But if you mean Domain Name, then I’ll have to ask others (e.g. the swift-nio team) to see if they think IP-address stuff should be in a completely separate package, and then the DomainName package can depend on that package if needed, or I can move on with the current plan which is to host these under the same package, but in different targets. With the current plan you still can just not depend on Domain Name if you don’t want to, then you won’t be compiling it either, but it does add some (small?) development overhead since it’ll still need to fetch the Domain Name code which is in the same package, and e.g. fetch swift-nio for Domain Name since it currently uses nio’s ByteBuffer as its storage (Thinking of putting that behind a trait as well. So an IDNA trait, and a NO_NIO_BYTE_BUFFER trait).

1 Like

I got nerd-sniped into pixel-peeping the string-to-ipv6 parsing logic…
I definitely wasn’t needed as what I had written was only ~60% slower, and could do ~18 million rounds per second for “2_Groups_Compressed_In_The_Middle_No_Brackets”,
but the net end result is positive.
The previous implementation used to be faster for short ipv6s, but long story short, worsening the performance of that is a fine compromise to me, if I can make parsing of bigger ipv6 strings get faster. Short ipv6s are still faster to parse than bigger ones anyway, which also makes sense.

I basically copy-pasted the Glibc ipv6 parsing implementation to Swift. The logics still have some differences (e.g. my implementation can parse ipv6 string that are enclosed in brackets, Glibc can’t, or maybe doesn’t want to for some reason (legacy?!)), but they are very close.
In the end Glibc wasn’t doing things too differently in terms of logic.

The final result is:

3 Millions IPv6_String_Decoding_2_Groups_Compressed_In_The_Middle_No_Brackets
swift: 130ms - 0 mallocs
inet_ntop: 100ms - 0 mallocs

so from ~60% slower to ~30% slower than glibc.

1 Like

Where do you think the remainder of the gap is?

I have some ideas but not quite sure.
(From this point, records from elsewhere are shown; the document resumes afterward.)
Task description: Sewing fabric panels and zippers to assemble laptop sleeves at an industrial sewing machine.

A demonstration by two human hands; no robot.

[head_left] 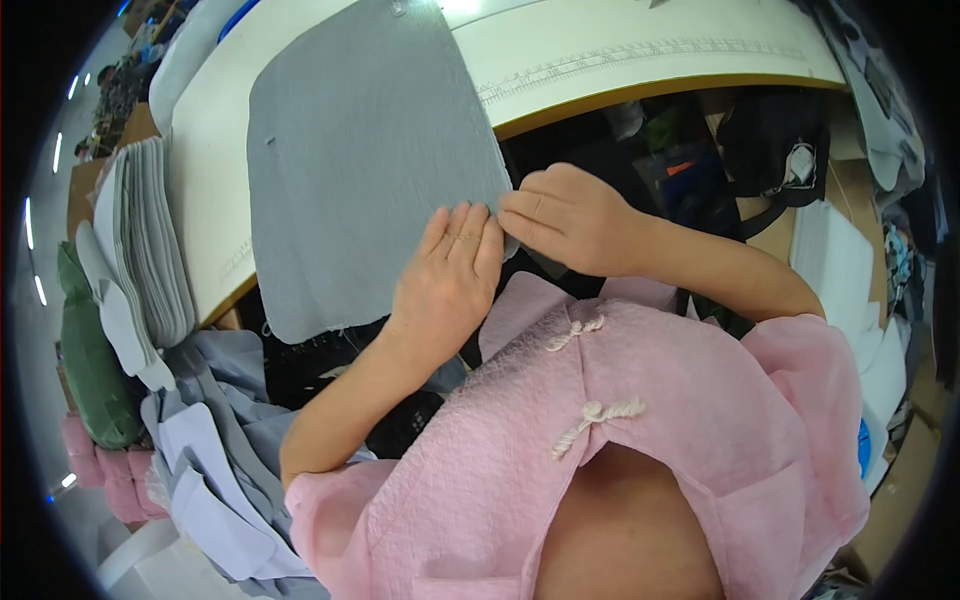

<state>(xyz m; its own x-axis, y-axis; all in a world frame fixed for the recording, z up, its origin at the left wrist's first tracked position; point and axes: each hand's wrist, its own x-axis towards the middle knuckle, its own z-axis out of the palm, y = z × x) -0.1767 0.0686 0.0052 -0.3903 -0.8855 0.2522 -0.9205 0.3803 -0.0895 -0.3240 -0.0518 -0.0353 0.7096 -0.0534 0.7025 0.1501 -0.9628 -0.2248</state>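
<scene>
The white tabletop (pixel 640 62) carries a broad gray cloth panel (pixel 360 150), lying before the person with its lower part reaching past the tabletop's front edge. The panel should handle light and soft — floppy rather than stiff, not fragile, though its raw edge may fray. Best taken by the right edge, with a flat palm steadying the face. It looks plain, finely woven and nearly smooth, its corners rounded. Left of it stands a stack of gray pieces (pixel 155 240). The left hand (pixel 447 285) lies flat on the panel, its grip open, fingers together. The right hand (pixel 575 220) has its fingers curled, the grip apparently closed on the panel's right edge — the thumb is hidden. Smallest are loose threads (pixel 345 329) along the lower edge.
</scene>
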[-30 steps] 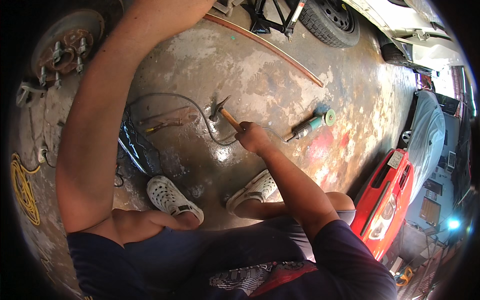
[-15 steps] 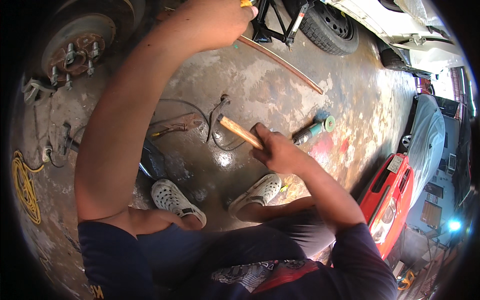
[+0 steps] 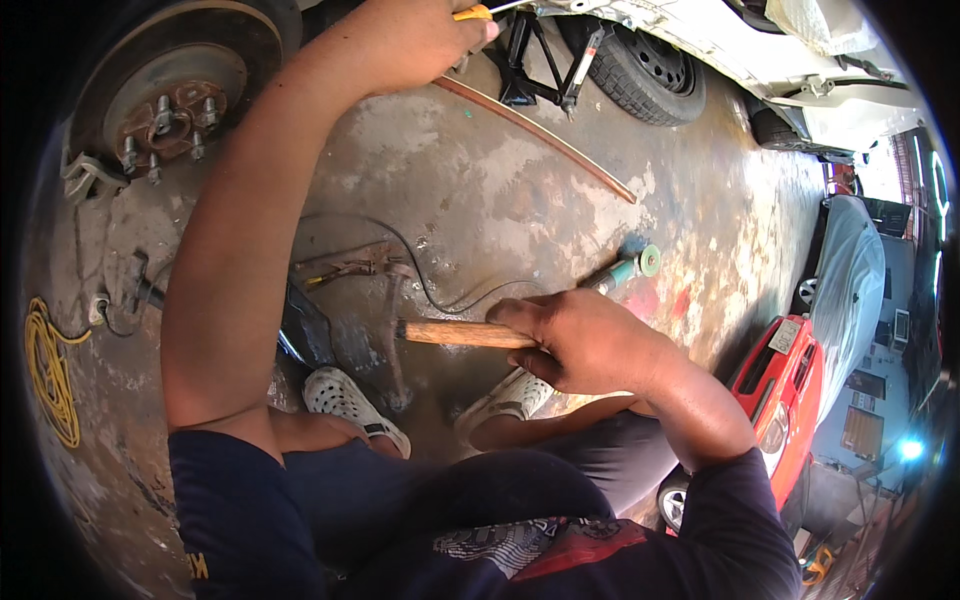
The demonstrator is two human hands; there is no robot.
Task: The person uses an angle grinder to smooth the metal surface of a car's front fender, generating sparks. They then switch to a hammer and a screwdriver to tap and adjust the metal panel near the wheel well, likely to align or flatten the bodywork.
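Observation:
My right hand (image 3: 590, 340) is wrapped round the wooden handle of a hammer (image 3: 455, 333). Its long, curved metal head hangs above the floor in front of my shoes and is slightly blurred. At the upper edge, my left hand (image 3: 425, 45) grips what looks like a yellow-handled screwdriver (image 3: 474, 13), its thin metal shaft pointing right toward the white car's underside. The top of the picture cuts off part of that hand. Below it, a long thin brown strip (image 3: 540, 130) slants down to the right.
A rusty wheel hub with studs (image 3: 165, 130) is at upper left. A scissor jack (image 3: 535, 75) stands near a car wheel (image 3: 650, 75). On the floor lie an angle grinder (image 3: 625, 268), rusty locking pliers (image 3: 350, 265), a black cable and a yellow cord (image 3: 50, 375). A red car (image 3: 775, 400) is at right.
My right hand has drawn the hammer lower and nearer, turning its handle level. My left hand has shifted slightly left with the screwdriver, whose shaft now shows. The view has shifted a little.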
I could take a look at the assembly to tell though. I'd guess it's likely due to the lower level handling of the bytes.

Checking the assemblies was part of the plan, but the whole thing took too long so I let it be.

Like mentioned, my initial implementation was only 60% slower. After that I didnt immediately go for copy pasting the Glibc. I tried a few more implementations out of curiosity, and all were worse than the initial implementation I had put together.

Namely, I tried a first-analyze-then-parse approach, which would first find position of all colons and dots (for ipv4-mpped ipv6s), and only then attempt to parse the string. The positions were stack-allocated in different bytes of some integers. Even then, that turned even worse than my initial implementation. Presumably the cost to iterating the bytes, although minimal, was still too high because in this approach I had to iterate twice over the bytes, once for analyzing and once for parsing.

One other thing that also took a decent amount of time and threw me off was the Swift compiler.

At some point I had some too-long-to-evaluate compiler errors due to some invalid code, so I just moved part of the function into another function. After that the whole thing started to perform 40% better. Apparently Swift was nudged to actually inline and optimize everything, unlike when the whole logic was in 1 function.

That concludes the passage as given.